AlzDiscovery Identifying Alzheimer's Disease-causing missense mutation
Qisheng Pan, Georgina Becerra Parra, YooChan Myung, Stephanie Portelli, Thanh-Binh Nguyen, David B. Ascher
Abstract: Alzheimer's Disease (AD) is one of the most common dementia and neurodegenerative diseases, characterised by the formation of neuritic plaques and neurofibrillary tangles. Many different proteins participate in this complicated pathogenic mechanism, and missense mutations can largely alter the functions of these proteins, increasing the risk of AD. To identify the disease-causing mutations, we not only calculated the sequence-based features but also extracted structural descriptions of the mutations in AlphaFold2 models.
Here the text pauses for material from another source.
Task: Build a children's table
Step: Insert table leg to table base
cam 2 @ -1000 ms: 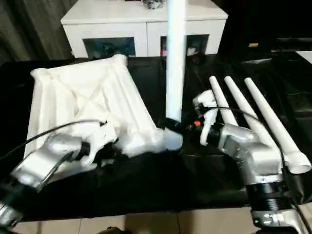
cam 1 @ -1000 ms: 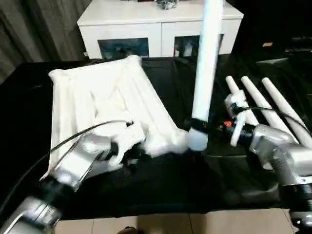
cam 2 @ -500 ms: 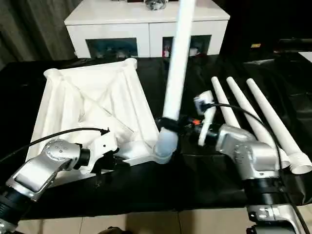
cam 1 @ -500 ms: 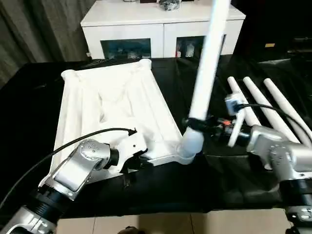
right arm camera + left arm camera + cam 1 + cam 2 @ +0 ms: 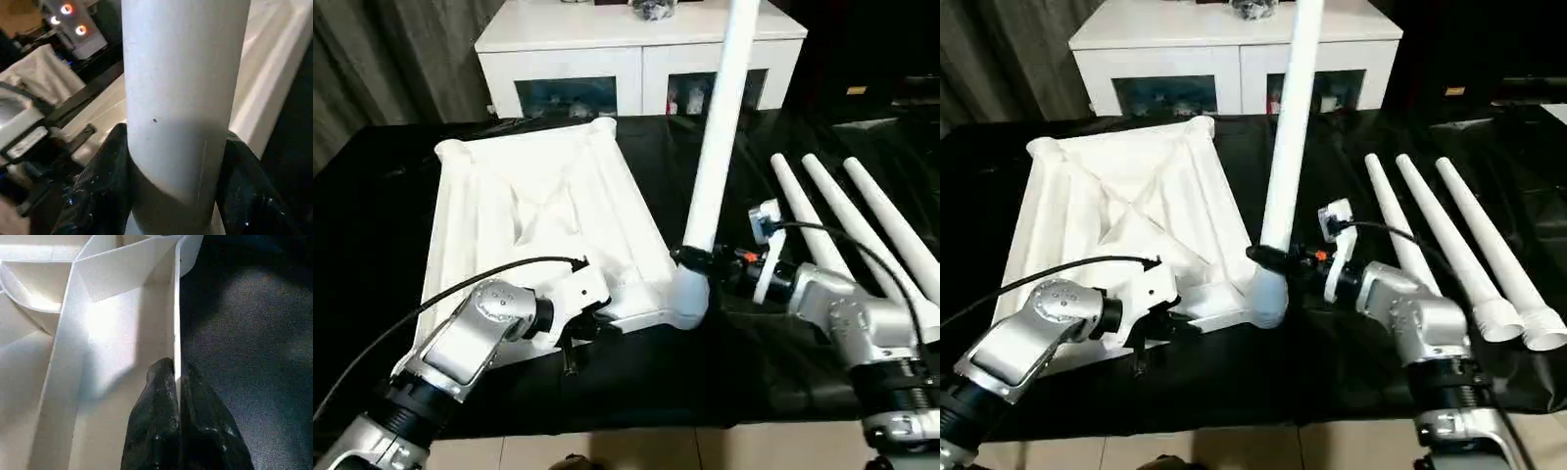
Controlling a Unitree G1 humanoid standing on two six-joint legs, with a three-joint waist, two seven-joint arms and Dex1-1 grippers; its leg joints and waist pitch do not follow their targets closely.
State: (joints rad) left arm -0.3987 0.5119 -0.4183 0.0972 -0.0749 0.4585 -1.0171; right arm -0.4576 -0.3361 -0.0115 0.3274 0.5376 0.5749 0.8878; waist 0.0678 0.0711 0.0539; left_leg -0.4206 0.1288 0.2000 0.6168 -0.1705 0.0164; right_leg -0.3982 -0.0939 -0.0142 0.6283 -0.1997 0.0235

Then we trained a machine learning model to classify the AD-causing mutations from the benign counterparts. By introducing structure-based information to our model, we are able to characterise the disease causing mutations with a generic predictive performance of MCC up to 0.74. Performance was further improved to 0.79 by tuning the sample weights in the training process, which show a comparable performance with the state-of-the-art methods. Feature interpretation techniques indicated the aliphatic residue environment, polar interaction contacts, and residue properties of the mutant amino acids were crucial to the pathogenicity of missense mutations. Finally, we presented a user-friendly web server, AlzDiscovery, for AD researchers to browse the predicted effect of all possible missense mutations on 21 AD-related proteins. This will be a valuable resource for monitoring of AD patients and the development of personalising treatment.